The fifth episode's prologue showed a five-minute animation sequence that revolves around characters in the Ice Age. The sequence was created by Tendril, a design and animation studio that was based near Toronto, where the series is filmed. According to Tendril's director Chris Bahry, the sequence was difficult to make and it took six months to complete. According to Bahry, "The challenge was in finding the most powerful way to communicate the central theme of the sequence: faith vs survival and adaptation." He also added, "We wanted it to feel very tangible and real, like a stop motion film that could have been made by these ancient people, using whatever materials and tools they would have had access to."

===Casting===
On January 28, 2016, Ricky Whittle was cast as the lead character, Shadow Moon. On March 2, 2016, it was announced that Ian McShane had been cast as Mr. Wednesday. It was later announced on March 17, 2016, that Emily Browning would play Laura Moon, Shadow's wife. On March 23, 2016, it was announced that Sean Harris, Yetide Badaki and Bruce Langley would play the respective roles of Mad Sweeney, Bilquis and Technical Boy. On April 14, 2016, Jonathan Tucker and Crispin Glover were cast as Low Key Lyesmith and Mr. World. On April 21, 2016, Cloris Leachman was cast as Zorya Vechernyaya, Peter Stormare as Czernobog, Chris Obi as Mr. Jaquel, and Mousa Kraish as the Jinn.

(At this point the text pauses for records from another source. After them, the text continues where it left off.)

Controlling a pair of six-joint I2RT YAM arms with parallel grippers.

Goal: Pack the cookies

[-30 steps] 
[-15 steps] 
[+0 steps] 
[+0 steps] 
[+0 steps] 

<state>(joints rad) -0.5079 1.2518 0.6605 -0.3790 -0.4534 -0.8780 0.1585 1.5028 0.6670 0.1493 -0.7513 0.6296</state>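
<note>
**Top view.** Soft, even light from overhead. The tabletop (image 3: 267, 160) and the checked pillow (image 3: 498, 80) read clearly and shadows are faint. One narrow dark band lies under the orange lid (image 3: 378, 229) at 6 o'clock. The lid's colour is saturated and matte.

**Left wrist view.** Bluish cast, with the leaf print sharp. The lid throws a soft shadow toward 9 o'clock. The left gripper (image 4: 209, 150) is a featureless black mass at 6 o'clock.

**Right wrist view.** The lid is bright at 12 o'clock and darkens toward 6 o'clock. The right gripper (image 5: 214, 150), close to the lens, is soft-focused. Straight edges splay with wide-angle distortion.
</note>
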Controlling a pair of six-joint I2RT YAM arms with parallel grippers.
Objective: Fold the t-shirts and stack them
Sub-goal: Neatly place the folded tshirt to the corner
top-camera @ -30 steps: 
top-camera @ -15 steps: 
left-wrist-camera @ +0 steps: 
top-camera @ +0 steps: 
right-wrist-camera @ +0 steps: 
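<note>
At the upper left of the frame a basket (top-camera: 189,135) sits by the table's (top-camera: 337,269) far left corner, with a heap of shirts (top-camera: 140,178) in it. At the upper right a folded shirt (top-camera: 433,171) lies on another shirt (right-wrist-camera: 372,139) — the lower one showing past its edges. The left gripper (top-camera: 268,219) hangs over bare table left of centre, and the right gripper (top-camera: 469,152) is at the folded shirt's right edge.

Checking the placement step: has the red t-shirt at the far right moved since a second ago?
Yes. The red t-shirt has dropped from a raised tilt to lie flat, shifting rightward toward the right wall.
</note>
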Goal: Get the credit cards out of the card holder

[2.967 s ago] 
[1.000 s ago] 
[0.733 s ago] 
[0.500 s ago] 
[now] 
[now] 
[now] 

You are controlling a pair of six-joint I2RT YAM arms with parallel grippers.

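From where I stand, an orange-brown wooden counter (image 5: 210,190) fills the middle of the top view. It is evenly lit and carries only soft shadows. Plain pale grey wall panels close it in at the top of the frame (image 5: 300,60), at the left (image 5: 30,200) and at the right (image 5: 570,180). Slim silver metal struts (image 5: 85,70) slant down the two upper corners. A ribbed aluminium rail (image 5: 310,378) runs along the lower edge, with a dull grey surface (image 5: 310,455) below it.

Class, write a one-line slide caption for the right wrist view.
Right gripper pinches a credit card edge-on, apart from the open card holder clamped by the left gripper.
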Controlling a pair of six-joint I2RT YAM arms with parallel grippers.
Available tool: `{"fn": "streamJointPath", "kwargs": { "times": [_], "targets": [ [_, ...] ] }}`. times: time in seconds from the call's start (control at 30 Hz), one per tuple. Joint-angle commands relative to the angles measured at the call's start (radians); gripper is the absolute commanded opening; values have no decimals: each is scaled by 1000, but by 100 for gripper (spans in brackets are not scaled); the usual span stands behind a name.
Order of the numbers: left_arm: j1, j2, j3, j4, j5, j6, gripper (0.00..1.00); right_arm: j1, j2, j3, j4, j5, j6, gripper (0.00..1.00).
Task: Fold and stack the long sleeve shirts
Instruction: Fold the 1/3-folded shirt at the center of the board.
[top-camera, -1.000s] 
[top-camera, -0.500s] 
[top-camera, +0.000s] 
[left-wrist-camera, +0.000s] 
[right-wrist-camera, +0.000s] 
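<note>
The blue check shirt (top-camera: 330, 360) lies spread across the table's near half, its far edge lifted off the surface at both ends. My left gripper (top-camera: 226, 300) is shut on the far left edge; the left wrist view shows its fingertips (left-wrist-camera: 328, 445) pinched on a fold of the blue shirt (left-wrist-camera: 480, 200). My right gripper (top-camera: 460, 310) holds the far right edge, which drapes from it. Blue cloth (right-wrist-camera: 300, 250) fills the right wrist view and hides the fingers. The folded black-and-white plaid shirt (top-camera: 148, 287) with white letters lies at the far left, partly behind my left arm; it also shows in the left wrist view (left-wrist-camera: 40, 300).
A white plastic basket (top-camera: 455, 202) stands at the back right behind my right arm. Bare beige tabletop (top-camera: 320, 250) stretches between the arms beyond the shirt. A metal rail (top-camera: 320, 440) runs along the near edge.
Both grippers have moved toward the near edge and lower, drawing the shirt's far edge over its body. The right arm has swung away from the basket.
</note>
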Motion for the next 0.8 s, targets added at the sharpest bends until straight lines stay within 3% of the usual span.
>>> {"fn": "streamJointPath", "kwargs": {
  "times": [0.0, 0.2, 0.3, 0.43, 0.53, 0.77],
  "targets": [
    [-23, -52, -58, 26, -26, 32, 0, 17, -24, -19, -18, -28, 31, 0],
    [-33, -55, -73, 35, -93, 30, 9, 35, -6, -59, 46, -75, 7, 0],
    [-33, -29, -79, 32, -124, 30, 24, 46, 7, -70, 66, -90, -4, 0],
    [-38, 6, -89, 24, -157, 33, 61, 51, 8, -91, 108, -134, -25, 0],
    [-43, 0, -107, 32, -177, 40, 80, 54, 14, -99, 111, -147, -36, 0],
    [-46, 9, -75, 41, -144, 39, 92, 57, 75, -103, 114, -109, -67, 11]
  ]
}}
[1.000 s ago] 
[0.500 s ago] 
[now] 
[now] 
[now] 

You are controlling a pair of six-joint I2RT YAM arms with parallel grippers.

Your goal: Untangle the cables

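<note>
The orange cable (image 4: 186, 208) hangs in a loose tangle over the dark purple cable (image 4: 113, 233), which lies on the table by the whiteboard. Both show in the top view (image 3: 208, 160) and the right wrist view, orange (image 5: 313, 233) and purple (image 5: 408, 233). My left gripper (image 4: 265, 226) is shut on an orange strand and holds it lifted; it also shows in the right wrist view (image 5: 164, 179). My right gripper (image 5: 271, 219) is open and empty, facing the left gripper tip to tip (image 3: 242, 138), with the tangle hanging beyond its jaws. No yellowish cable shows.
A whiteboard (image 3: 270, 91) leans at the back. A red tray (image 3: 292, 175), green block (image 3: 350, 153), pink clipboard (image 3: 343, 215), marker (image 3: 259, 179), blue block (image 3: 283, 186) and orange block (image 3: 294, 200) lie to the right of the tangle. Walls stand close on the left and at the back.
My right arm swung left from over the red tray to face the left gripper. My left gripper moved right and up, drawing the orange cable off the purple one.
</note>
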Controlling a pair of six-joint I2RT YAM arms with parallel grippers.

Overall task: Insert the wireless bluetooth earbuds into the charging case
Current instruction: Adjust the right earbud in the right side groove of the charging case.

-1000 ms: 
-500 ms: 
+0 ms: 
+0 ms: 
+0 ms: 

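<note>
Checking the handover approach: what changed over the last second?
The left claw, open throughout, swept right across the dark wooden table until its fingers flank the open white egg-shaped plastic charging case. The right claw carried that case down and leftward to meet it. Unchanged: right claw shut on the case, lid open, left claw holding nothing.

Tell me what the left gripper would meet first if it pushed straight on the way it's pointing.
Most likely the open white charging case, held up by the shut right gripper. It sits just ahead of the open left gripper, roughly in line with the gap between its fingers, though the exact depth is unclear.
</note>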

On May 6, 2016, it was announced that Sean Harris had departed the series for personal reasons and the role of Mad Sweeney was being recast. On May 11, 2016, it was announced that Pablo Schreiber would take over the role of Mad Sweeney. In June 2016, it was announced that Gillian Anderson would portray Media. On June 15, 2016, it was announced that Omid Abtahi, Orlando Jones and Demore Barnes would join the cast as Salim, Mr. Nancy and Mr. Ibis, respectively. On July 15, 2016, it was announced that Dane Cook was set to appear as Robbie, and a week later, Kristin Chenoweth as Easter.

==Reception==

===Critical response===

The first season of American Gods has received largely positive reviews from critics. On Rotten Tomatoes, it has a 92% rating with an average score of 8.15 out of 10 based on 272 reviews with the consensus stating: "American Gods opens with a series of wildly ambitious gambits – and rewards viewers' faith with a promising first season whose visual riches are matched by its narrative impact." On Metacritic, it has a score of 77 out of 100 based on 36 reviews, indicating "generally favorable" reviews. Matt Zoller Seitz, writing for New York Magazine, called the show "a bizarre, dazzling show."

===Ratings===

Viewership and ratings per episode of American Gods season 1
| No. | Title | Air date | Rating (18–49) | Viewers (millions) | DVR (18–49) | DVR viewers (millions) | Total (18–49) | Total viewers (millions) |
|---|---|---|---|---|---|---|---|---|
| 1 | "The Bone Orchard" | April 30, 2017 | 0.4 | 0.975 | —N/a | —N/a | —N/a | —N/a |
| 2 | "The Secret of Spoons" | May 7, 2017 | 0.3 | 0.710 | —N/a | —N/a | —N/a | —N/a |
| 3 | "Head Full of Snow" | May 14, 2017 | 0.3 | 0.716 | —N/a | 0.585 | —N/a | 1.301 |
| 4 | "Git Gone" | May 21, 2017 | 0.3 | 0.631 | —N/a | 0.621 | —N/a | 1.252 |
| 5 | "Lemon Scented You" | May 28, 2017 | 0.3 | 0.666 | 0.3 | 0.733 | 0.6 | 1.400 |
| 6 | "A Murder of Gods" | June 4, 2017 | 0.2 | 0.607 | 0.3 | 0.671 | 0.5 | 1.278 |
| 7 | "A Prayer for Mad Sweeney" | June 11, 2017 | 0.3 | 0.629 | —N/a | 0.588 | —N/a | 1.218 |
| 8 | "Come to Jesus" | June 18, 2017 | 0.3 | 0.774 | —N/a | 0.622 | —N/a | 1.396 |

== Home media ==
The first season of American Gods was released on DVD and Blu-ray in Region 4 on July 19, 2017, and in Region 2 on July 31, 2017. The season was released in Region 1 on October 17, 2017, including over two hours of exclusive extras.